There are additional ironies as well. Jeanine Hilt, who loved Lia and her family and did her best for them, ended up suffering the same fate as Lia after having a severe asthma attack. Foua also suggested that Lia's tragedy might not have occurred had the family still lived in Laos, where they could have treated her illness with herbs they found in the forest.
In both chapters, Fadiman posits solutions to improve health care for the Hmong: for example, get rid of the term "compliance," as it implies moral hegemony; try to negotiate with rather than coerce the family; use interpreters who are both bilingual and bicultural; enlist community leaders to persuade patients to undergo surgery; and integrate Western medicine with traditional healing arts. She cites examples of successful programs, such as a project in which Hmong healers and Western mental health providers worked together to treat patients, and notes the increase in education among medical staff on cross-cultural issues. These solutions give a hopeful tone to the book and imply that Lia and her family did not suffer in vain, as their story may positively influence medical training and practice.

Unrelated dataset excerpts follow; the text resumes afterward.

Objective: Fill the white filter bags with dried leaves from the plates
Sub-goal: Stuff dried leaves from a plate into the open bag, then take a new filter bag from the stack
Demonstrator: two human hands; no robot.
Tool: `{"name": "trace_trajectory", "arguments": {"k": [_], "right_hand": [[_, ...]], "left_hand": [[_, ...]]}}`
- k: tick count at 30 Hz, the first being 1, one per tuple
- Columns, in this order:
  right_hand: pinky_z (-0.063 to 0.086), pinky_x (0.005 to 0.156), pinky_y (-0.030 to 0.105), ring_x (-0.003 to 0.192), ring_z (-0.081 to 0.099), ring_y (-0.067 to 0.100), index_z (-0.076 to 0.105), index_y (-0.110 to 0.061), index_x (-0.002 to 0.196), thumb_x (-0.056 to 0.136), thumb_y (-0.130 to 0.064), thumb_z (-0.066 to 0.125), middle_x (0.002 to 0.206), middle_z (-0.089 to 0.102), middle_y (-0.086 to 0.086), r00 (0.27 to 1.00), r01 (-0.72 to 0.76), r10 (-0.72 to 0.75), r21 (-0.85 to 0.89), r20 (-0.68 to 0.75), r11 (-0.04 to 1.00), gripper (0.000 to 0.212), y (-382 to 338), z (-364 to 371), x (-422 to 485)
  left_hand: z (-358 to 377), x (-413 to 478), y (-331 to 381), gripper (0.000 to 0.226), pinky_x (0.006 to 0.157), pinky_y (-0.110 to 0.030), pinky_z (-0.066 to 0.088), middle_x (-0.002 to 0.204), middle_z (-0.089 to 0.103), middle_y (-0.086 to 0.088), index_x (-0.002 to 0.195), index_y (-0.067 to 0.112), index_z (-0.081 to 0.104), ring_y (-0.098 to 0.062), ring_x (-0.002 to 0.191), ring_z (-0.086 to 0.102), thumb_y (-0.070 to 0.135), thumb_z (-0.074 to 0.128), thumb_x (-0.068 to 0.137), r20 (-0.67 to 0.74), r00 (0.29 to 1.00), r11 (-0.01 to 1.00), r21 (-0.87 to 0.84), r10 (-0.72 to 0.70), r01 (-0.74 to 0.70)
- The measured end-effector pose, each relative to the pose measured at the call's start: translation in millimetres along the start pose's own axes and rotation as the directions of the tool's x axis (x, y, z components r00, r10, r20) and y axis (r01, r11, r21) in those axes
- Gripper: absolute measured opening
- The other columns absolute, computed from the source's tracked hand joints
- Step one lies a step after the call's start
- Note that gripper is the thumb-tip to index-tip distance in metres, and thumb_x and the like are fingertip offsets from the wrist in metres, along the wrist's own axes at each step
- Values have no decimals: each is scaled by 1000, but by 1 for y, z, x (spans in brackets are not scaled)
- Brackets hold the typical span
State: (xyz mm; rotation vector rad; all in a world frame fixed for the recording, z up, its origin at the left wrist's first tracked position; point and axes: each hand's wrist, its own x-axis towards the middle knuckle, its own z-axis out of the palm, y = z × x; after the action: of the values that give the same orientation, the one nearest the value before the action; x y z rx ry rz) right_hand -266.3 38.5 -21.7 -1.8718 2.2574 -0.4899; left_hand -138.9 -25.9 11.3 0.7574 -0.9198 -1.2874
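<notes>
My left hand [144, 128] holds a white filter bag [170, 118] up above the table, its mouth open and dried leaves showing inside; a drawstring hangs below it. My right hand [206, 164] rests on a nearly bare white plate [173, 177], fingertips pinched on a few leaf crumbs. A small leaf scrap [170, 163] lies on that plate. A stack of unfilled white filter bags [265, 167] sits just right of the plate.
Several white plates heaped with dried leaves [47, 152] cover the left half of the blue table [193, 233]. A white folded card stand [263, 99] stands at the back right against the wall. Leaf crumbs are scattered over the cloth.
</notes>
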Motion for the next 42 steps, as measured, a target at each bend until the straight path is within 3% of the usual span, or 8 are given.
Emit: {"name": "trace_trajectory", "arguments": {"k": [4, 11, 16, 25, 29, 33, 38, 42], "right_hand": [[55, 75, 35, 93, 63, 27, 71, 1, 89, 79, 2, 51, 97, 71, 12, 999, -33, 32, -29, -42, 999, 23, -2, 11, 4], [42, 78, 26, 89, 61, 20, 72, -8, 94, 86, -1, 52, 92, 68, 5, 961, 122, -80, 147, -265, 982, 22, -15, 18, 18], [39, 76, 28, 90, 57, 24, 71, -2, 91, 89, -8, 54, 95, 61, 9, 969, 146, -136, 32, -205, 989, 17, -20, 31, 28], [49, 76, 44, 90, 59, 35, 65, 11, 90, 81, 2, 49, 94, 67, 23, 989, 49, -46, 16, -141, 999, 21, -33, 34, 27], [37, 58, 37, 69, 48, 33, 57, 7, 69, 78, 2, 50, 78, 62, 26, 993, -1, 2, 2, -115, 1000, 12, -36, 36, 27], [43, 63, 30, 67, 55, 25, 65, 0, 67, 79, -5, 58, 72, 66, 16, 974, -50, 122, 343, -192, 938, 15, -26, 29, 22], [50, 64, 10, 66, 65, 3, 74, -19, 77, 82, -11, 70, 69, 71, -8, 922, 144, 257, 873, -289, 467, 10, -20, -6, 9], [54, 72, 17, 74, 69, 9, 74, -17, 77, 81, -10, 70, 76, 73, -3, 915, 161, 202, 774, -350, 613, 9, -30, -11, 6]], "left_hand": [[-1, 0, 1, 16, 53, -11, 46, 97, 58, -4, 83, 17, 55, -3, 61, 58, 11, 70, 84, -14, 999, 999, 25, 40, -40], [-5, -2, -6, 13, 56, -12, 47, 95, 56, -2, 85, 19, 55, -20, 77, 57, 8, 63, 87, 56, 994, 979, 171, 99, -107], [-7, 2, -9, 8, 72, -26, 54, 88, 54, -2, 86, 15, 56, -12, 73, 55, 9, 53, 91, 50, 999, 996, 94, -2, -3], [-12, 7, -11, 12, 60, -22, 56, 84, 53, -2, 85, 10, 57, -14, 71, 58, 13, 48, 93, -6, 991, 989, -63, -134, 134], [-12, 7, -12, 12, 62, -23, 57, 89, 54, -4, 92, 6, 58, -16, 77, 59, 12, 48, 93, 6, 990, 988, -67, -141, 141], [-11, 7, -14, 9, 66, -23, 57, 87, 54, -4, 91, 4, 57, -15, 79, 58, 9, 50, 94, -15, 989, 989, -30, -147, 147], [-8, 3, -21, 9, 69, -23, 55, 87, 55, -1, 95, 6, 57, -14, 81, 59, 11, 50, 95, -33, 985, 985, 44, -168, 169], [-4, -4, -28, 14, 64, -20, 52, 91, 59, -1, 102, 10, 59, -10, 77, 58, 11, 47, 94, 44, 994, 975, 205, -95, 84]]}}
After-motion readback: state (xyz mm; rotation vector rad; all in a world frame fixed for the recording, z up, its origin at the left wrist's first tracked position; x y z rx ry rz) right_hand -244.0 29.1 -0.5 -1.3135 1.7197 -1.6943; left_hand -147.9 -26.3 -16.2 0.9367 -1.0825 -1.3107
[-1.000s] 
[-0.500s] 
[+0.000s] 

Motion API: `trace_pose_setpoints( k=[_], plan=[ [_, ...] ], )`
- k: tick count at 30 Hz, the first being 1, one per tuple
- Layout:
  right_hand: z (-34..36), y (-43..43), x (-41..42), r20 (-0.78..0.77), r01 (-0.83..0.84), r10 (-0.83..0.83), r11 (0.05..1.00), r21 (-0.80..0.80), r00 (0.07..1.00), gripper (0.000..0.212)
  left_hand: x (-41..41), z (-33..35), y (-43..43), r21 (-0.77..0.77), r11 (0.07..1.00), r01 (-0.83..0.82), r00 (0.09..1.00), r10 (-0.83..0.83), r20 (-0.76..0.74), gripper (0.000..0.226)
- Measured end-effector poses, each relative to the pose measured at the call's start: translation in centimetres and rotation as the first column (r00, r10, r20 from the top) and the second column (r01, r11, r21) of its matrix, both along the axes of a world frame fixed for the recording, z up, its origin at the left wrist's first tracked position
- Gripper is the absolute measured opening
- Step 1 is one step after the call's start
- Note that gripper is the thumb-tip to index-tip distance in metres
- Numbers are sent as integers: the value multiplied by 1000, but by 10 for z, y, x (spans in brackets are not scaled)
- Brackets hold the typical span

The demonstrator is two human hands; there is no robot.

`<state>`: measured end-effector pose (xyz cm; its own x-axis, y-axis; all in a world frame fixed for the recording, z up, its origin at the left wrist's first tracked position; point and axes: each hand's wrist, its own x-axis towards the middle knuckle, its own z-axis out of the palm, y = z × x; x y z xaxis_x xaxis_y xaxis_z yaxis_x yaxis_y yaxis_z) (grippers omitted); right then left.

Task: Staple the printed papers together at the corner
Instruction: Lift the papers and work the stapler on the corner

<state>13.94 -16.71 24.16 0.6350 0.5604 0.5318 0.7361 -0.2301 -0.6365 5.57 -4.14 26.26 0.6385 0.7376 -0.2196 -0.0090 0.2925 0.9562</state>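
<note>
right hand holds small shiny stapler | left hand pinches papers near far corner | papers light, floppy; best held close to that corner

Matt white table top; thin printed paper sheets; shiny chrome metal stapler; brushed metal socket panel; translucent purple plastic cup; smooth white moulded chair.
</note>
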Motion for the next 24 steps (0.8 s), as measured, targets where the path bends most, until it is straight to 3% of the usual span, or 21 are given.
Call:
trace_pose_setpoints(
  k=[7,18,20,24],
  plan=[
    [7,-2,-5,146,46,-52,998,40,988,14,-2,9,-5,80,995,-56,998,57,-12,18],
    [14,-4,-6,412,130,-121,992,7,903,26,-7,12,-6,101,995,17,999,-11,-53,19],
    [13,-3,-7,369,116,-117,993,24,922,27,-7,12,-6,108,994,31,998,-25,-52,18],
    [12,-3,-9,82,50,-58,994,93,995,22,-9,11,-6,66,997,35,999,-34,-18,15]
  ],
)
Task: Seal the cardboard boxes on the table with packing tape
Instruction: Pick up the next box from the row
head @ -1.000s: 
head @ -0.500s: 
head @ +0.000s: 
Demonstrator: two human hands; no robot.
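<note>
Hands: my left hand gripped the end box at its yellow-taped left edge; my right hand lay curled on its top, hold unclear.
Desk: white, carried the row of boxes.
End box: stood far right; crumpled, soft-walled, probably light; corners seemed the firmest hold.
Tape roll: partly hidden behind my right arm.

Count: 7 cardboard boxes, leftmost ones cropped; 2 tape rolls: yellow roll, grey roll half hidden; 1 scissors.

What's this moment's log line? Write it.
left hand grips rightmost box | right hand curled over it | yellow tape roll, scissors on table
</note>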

Despite these signs of improvement, Fadiman acknowledges an underlying difference in world view: doctors believe that protecting a child's life is paramount, while families may believe it is more important to save the child's soul. Moreover, doctors are equipped with "scientific" knowledge that the Hmong do not have. Thus, medicine cannot entirely become a practice of cultural compromise.
The question is raised as to whether Lia's outcome would have been different had she been treated by a doctor such as Arthur Kleinman instead of Neil Ernst, who was unwilling to compromise his medical standards to earn the Lees' full cooperation. If this were true, Lia's story would not be as much of a tragedy in the literary sense, as her fate could have been avoided. However, Neil acted as he did not only because of his personality, but also because his medical knowledge and training compelled him to act in a way that contradicted the Lees' wishes. In this view, it is not only cross-cultural misunderstanding, but also the collision between culture and science, which caused Lia's tragic demise.